O que motivou as mudanças no meu plantio foi a expectativa de uma alimentação mais saudável; de ter os próprios recursos pra plantar na minha própria propriedade. Eu visei também, como alternativa financeira, as vendas para os programas do Governo. Eu vi a oportunidade de melhorar minha renda com isso (AGRICULTOR B, 2011).

Contudo, os agricultores que vêm desenvolvendo práticas agroecológicas no município, além de ter a assessoria da Adessu e do Centro Sabiá, contam também com a participação do Instituto Agronômico de Pernambuco, que vem desenvolvendo suas atividades de Ater baseadas na Política Nacional de Assistência Técnica e Extensão Rural.

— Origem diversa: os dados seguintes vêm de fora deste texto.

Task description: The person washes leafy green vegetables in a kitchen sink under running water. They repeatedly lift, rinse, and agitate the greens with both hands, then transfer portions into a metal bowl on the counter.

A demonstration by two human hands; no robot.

É importante ressaltar, porém, que o número de agricultores familiares que desenvolvem sistemas de produção de base ecológica no município, a partir da transição, vem crescendo cada vez mais nos últimos anos, a exemplo do número de agricultores associados da Adessu, que passou de 12 para 45 desde a sua criação, no ano de 1996. Além disso, o Projeto de Apoio ao Desenvolvimento Sustentável da Serra da Baixa Verde,18 que conta com a parceria do Centro de Desenvolvimento Agroecológico Sabiá, abrange um universo de mais de 200 famílias da região.